Orange High School STEM Center
Orange Unified School District
A 2013 facilities assessment rated nearly every building at Orange High School as "poor", initiating a full master planning exercise to envision the future of this historic campus. Community trust was earned before the building was designed. Engagement conducted in both English and Spanish included awareness tours, hands-on planning exercises, prioritization activities, and social media outreach that drew students, staff, alumni, parents, and neighbors into the process. The new $52 million STEM Center is the first major project at OHS in more than 50 years, laying the framework for a full campus transformation.

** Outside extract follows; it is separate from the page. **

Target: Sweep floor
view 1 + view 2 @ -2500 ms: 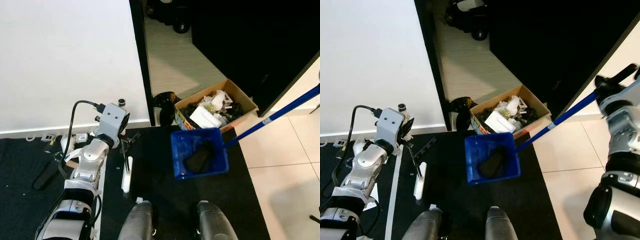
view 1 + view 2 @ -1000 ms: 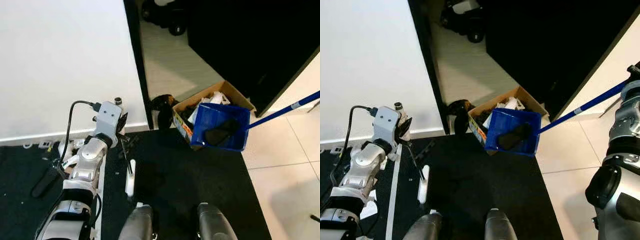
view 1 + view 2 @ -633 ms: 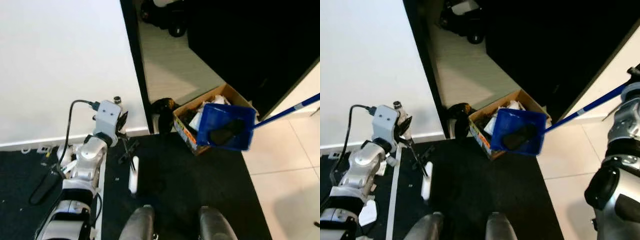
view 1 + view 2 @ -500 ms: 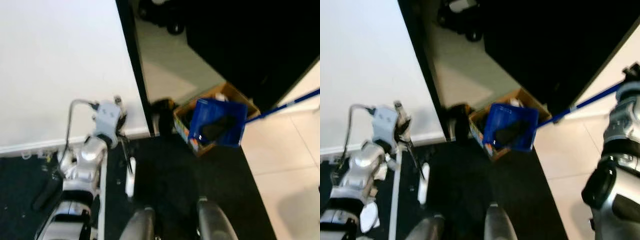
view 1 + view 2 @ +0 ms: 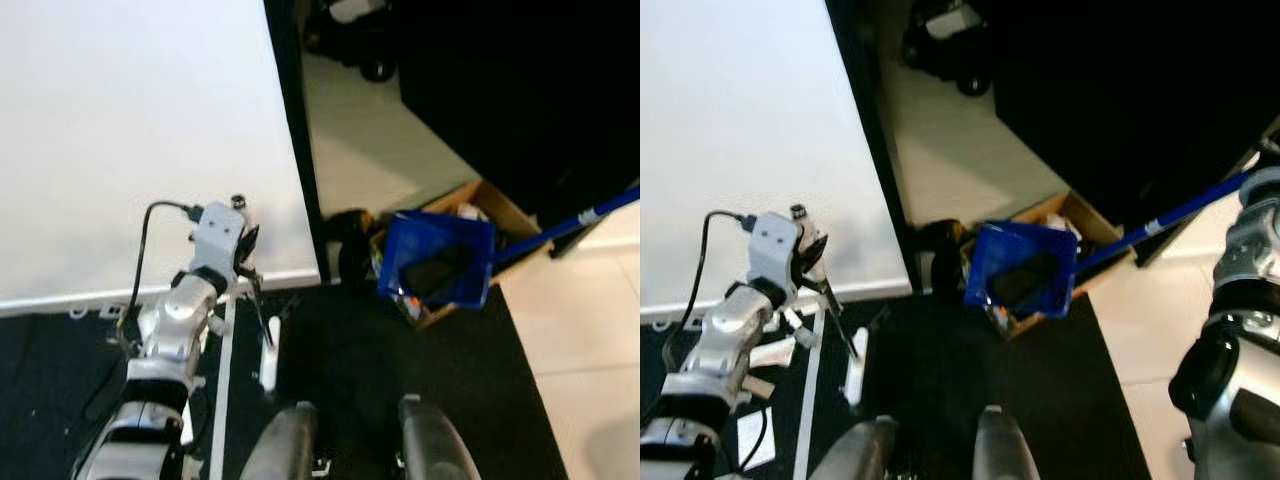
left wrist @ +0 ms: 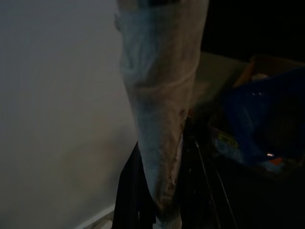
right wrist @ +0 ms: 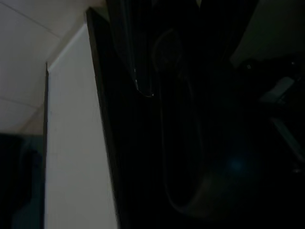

The 48,000 square foot facility houses 12 spacious, technology-rich labs to support all campus science programs, each sized for up to 40 students and fitted with flexible furnishings that transition easily between lecture, group work, and lab configurations. A two-story entry staircase at Panther Pavilion, the building's large covered front patio, doubles as the ideal venue for the classic egg drop physics experiment. Custom wall murals put science on display throughout, and the orange facade and Panther mascot above the entry make Panther Pride unmistakable. The ground floor also houses a light-filled, flexible learning environment for OHS's medically fragile student program.
The STEM Center is the first phase of a larger campus transformation, with a new Administration Building and community-facing front door already underway, which draws inspiration neighboring Chapman University.